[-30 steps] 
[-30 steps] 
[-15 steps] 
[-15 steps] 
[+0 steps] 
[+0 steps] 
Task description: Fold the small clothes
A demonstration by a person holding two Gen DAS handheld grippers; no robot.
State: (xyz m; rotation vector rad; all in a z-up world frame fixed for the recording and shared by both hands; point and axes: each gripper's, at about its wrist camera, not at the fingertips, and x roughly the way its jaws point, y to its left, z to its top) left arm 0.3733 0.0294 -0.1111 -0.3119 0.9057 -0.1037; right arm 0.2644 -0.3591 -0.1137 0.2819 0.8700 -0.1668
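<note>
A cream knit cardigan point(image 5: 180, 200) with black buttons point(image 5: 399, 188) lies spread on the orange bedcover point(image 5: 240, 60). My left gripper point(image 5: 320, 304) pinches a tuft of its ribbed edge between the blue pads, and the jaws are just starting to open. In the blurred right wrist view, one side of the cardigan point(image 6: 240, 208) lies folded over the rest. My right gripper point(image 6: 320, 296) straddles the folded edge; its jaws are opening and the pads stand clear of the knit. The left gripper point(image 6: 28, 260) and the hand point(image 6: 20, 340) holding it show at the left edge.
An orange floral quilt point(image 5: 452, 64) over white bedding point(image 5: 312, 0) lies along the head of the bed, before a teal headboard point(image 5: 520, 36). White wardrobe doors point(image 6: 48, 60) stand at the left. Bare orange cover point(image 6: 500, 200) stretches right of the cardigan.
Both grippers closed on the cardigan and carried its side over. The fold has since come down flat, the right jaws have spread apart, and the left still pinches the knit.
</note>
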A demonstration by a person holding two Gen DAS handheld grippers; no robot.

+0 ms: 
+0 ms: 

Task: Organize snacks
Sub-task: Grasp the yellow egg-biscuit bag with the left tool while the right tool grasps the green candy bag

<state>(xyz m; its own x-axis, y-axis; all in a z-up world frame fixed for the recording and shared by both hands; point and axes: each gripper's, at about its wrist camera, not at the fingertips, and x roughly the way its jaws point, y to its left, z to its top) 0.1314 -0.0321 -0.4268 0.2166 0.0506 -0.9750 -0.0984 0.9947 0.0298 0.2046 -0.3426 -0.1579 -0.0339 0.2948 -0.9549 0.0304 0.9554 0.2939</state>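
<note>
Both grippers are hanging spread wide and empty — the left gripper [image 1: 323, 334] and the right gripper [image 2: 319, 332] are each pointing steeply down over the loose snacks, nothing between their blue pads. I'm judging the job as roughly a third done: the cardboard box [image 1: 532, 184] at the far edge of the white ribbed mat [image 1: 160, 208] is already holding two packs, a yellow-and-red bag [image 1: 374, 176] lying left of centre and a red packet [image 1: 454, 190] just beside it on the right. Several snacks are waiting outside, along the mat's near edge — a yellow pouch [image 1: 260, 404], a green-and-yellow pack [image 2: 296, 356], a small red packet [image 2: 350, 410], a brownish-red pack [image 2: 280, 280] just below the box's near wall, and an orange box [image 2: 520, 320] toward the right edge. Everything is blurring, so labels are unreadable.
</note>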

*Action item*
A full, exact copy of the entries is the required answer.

*Answer box*
[-30 steps] 
[-30 steps] 
[-15 steps] 
[-15 steps] 
[+0 steps] 
[+0 steps] 
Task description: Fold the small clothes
A demonstration by a person holding two Gen DAS handheld grippers; no robot.
State: (xyz m; rotation vector rad; all in a z-up world frame fixed for the recording and shared by both hands; point and axes: each gripper's, at about its wrist camera, not at the fingertips, and x roughly the way its jaws point, y to its left, z to its top) left arm 0.3733 0.0294 -0.1111 -0.3119 0.9057 -0.1037; right arm 0.2644 -0.3591 -0.1137 0.2819 0.8700 -0.1668
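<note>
A cream knit cardigan point(image 5: 180, 200) with black buttons point(image 5: 399, 188) lies spread on the orange bedcover point(image 5: 240, 60). My left gripper point(image 5: 320, 304) pinches a tuft of its ribbed edge between the blue pads, and the jaws are just starting to open. In the blurred right wrist view, one side of the cardigan point(image 6: 240, 208) lies folded over the rest. My right gripper point(image 6: 320, 296) straddles the folded edge; its jaws are opening and the pads stand clear of the knit. The left gripper point(image 6: 28, 260) and the hand point(image 6: 20, 340) holding it show at the left edge.
An orange floral quilt point(image 5: 452, 64) over white bedding point(image 5: 312, 0) lies along the head of the bed, before a teal headboard point(image 5: 520, 36). White wardrobe doors point(image 6: 48, 60) stand at the left. Bare orange cover point(image 6: 500, 200) stretches right of the cardigan.
Both grippers closed on the cardigan and carried its side over. The fold has since come down flat, the right jaws have spread apart, and the left still pinches the knit.
</note>
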A demonstration by a person holding two Gen DAS handheld grippers; no robot.

+0 ms: 
+0 ms: 

Task: Organize snacks
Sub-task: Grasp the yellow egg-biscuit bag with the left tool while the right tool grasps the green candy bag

<state>(xyz m; its own x-axis, y-axis; all in a z-up world frame fixed for the recording and shared by both hands; point and axes: each gripper's, at about its wrist camera, not at the fingertips, and x roughly the way its jaws point, y to its left, z to its top) 0.1314 -0.0321 -0.4268 0.2166 0.0506 -0.9750 -0.0984 0.9947 0.0298 0.2046 -0.3426 -0.1579 -0.0339 0.2948 -0.9549 0.0304 0.9554 0.2939</state>
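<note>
Both grippers are hanging spread wide and empty — the left gripper [image 1: 323, 334] and the right gripper [image 2: 319, 332] are each pointing steeply down over the loose snacks, nothing between their blue pads. I'm judging the job as roughly a third done: the cardboard box [image 1: 532, 184] at the far edge of the white ribbed mat [image 1: 160, 208] is already holding two packs, a yellow-and-red bag [image 1: 374, 176] lying left of centre and a red packet [image 1: 454, 190] just beside it on the right. Several snacks are waiting outside, along the mat's near edge — a yellow pouch [image 1: 260, 404], a green-and-yellow pack [image 2: 296, 356], a small red packet [image 2: 350, 410], a brownish-red pack [image 2: 280, 280] just below the box's near wall, and an orange box [image 2: 520, 320] toward the right edge. Everything is blurring, so labels are unreadable.
</note>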

The exercise has been fully completed.